減少傾向の続く銀行窓口による保険販売

保険商品の銀行窓販が急激に減少しています。
2016年度の販売額が前年度比で4割減の4兆円前後に落ち込む見通しとなっています。
最近の情勢から、減少することは予想できていました、4割減まで落ち込むことになるとは思っていませんでした。
マイナス金利の影響で売れ筋商品であった一時払い終身保険の販売や保険料値上げを生命保険各社が相次いで決めたことが大きな要因と考えられますが、それに加えて手数料開示などの金融庁の厳しい姿勢の影響もあるのではないでしょうか。

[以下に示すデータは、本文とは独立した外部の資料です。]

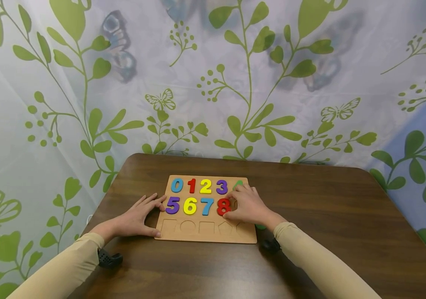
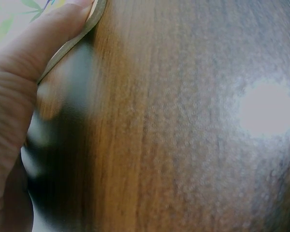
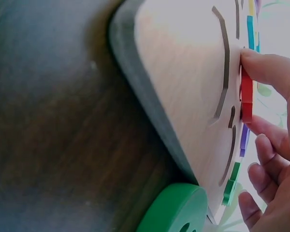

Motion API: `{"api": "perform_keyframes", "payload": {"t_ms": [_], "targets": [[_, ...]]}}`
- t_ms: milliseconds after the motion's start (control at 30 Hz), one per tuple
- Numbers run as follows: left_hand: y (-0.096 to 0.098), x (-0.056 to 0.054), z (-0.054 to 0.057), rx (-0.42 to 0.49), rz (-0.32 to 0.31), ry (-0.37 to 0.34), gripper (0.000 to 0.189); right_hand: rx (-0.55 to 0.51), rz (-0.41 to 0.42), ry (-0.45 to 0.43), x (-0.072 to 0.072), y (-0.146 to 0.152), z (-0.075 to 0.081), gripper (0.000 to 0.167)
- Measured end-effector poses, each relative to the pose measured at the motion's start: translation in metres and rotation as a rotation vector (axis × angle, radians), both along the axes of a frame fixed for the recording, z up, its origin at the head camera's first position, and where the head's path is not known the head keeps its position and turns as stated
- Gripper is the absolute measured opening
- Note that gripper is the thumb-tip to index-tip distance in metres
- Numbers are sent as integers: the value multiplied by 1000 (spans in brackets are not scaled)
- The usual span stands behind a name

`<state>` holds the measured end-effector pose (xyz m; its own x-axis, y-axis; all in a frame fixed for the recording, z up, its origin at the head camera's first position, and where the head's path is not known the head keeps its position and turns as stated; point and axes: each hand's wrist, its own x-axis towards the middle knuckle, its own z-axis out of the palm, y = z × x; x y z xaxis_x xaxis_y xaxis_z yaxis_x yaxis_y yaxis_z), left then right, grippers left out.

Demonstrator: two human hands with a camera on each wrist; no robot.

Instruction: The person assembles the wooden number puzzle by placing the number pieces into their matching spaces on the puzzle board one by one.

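A wooden number board [image 1: 205,235] lies on the table with raised coloured numerals in two rows. My right hand [image 1: 248,204] pinches the red number 8 [image 1: 223,206] between thumb and fingertips, at the right end of the lower row. In the right wrist view the red 8 [image 3: 247,89] stands proud of the board's surface. My left hand [image 1: 138,218] rests at the board's left side, fingers spread, thumb on the lower left corner and fingertips beside the purple 5 [image 1: 172,205]. The green 4 [image 1: 238,183] is partly hidden behind my right hand.
Shallow shape outlines, among them a circle [image 1: 188,226], run along the board's front. A green rounded piece with a hole [image 3: 176,210] lies against the board's right edge, mostly covered by my right wrist in the head view. Patterned cloth [image 1: 198,83] hangs behind the brown table [image 1: 329,216].
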<state>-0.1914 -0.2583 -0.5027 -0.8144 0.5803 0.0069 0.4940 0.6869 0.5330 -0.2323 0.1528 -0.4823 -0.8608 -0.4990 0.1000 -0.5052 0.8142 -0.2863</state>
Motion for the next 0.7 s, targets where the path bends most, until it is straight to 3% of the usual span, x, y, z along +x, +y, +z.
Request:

しかし、日本経済新聞社が大手銀行や地方銀行などに販売委託している主な保険会社17社にアンケート調査をした結果、うち14社が販売額が前年度を下回りそうだとの回答であり、残りの3社は維持できると考えているようです。
各生保会社の扱う商品の違いが影響してくるのではないかと思います。

銀行の窓口販売における顧客ニーズはリスクの少ない貯蓄性商品にあると考えます。
今まで一時払い終身保険に頼った販売はできなくなるので、その代わりの魅力ある商品を如何に提供できるかが今後の実績の大きな鍵になると思います。
大手生保は外貨建ての一時払い終身保険に活路を見出そうとしています。
しかし、外貨建て商品は為替に大きく左右される上に、一般の消費者にはまだまだ馴染みがないため、受け入れられるかどうかは疑問ですし、すぐに一時払い終身保険の代わりになり得るとは考えにくいと考えます。
実際、外貨建て保険の比率が高いマスミューチュアル生命保険でも昨年9~11月の販売額が急減しています。金融機関に顧客本位の運営を求める金融庁の方針を受け、為替変動リスクを伴う外貨建て保険の販売に銀行が及び腰になったとも言われています。

ウインウインの関係であった銀行と保険の銀行窓販ですが、これから先は現状維持をしていくことさえも厳しくなると考えます。
今後の成り行き、保険会社の商品提供力に注目していきたいと思います。